Eu não vou ler o discurso que trouxe, porque, ao escutar o Presidente Noboa, me deu uma sensação de muito prazer. Há muito tempo alguns de nós seguimos as aventuras da construção de um espírito de solidariedade e de integração em nossa região. Nesta manhã, ao escutálo, Presidente Noboa, eu pensava o que eu posso acrescentar, salvo um pouco de sotaque brasileiro ao espanhol. A verdade é que há tal convergência entre nossos espíritos, a voz é uma só, não importa quem fale. Mas sim, quando alguém fala, como fez o Presidente Noboa, com essa capacidade abrangente de pôr sobre a mesa todos os problemas, com a inspiração e a energia com que o fez, a nós só cabe aplaudir o Presidente. Isso me alegra porque não foi sempre assim. Não foi sempre assim e agora é cada vez mais fácil nós nos darmos conta de que, efetivamente, quando Bolívar e San Martin aqui se encontraram, há 180 anos, tinham um sonho que não era somente um sonho; levavam em seus corações uma utopia que não era somente uma utopia, porque tinha uma base na geografia, tinha uma base na história ibérica, tinha base na mestiçagem dessa história ibérica nas serras da América, tinha base na vontade grandiosa de construir algo que fosse capaz de ir mais longe do que o instante presente. E chegamos a esse mais longe.

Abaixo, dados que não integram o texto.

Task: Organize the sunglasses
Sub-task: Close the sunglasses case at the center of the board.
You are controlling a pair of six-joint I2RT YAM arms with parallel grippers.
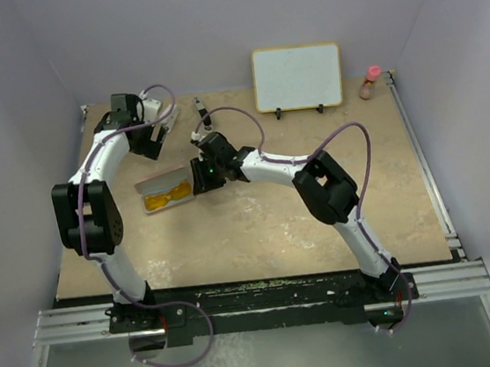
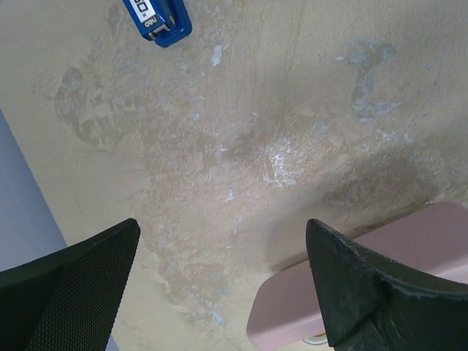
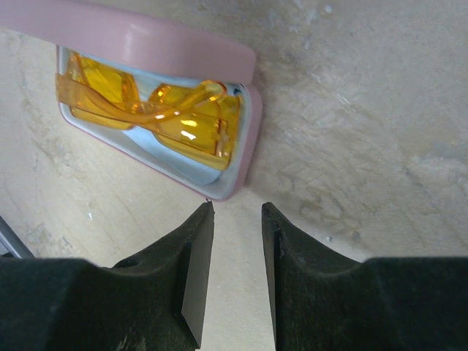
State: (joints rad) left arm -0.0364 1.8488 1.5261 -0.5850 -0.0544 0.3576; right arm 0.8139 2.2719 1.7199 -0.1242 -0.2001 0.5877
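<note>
Top view: the sunglasses (image 1: pixel 165 193) lie inside the open pink case (image 1: pixel 160 177), directly ahead of the right gripper (image 1: pixel 198 178). The left gripper (image 1: pixel 158 133) hangs just beyond the case. Left wrist view: jaws spread wide, empty; one case corner sits under one finger, a blue object (image 2: pixel 157 18) lies far ahead, and the glasses are hidden. Right wrist view: jaws narrowly parted, holding nothing, tips just short of the case rim. Only this view shows the folded temples. Expect a light, slippery, brittle frame; grip at the bridge.

Propped whiteboard (image 1: pixel 297 76) — pink-capped bottle (image 1: pixel 370 83) nearby
</note>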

A verdade é que as mudanças ocorridas na mentalidade e na percepção dos problemas na nossa região foram notáveis. Foram notáveis e hoje em dia segue-se falando, mas se vai mais além do discurso. Estamos concretizando, efetivamente, uma integração regional que tem um alcance histórico e não são meras palavras; não é retórica dizê-lo, é a verdade. E nos demos conta de que, quando há dificuldades, quando há obstáculos - e há tantos -, não cabe a nós, Presidentes e Líderes da região, simplesmente chorar, senão que cabe a nós trabalhar e construir caminhos que possam servir de pontes entre o presente e o futuro. Foi o que fizemos Em verdade, quando fizemos a convocatória de Brasília, tínhamos claro já, e todos sabíamos, que haveria dificuldades imensas nas integrações comerciais. Buscamos então atalhos, que nos permitiram não perder de vista os objetivos, e concentramos nosso esforço na criação das bases de integração física, de integração energética, da busca de marcos legais comuns para as relações internacionais, no terreno da comunicação, por exemplo, e o fizemos. E nos demos conta de que necessitávamos de criar instrumentos novos para nossa ação. Temos, sempre tivemos e estou seguro de que teremos no futuro o apoio do Banco Interamericano de Desenvolvimento, mas acrescentamos a isso a Corporação Andina de Fomento e criamos a possibilidade de uma junção da CAF com o Fonplata. E agora o Presidente Noboa disse com muita clareza que necessitamos de formas de financiamento que nos permitam ultrapassar as dificuldades que nos estão sufocando, e essas instituições, juntas e com o nosso apoio, poderão ajudar-nos a seguir financiando o processo de integração. Esses são fatos concretos, não somente palavras, são realidades pelas quais estamos avançando. E assim fizemos em muitos outros terrenos, alguns, talvez, menos palpáveis, mas quiçá mais importantes.
A democracia hoje é um valor vigente, é um valor nosso, não um valor transposto de outras culturas, é um valor nosso. E, por ser nosso, é no nosso âmbito que atuamos para garanti-la. Aqui existem Presidentes que são testemunhas do valor da ação coordenada da nossa região para dar manutenção à democracia. Nós o fizemos sem imposições, o fizemos sem ameaças, o fizemos com o puro espírito de solidariedade, e todos sentiram que era verdade quando falávamos que estaríamos juntos para defender a democracia de ingerências internas, golpistas ou externas de estímulo a golpismos.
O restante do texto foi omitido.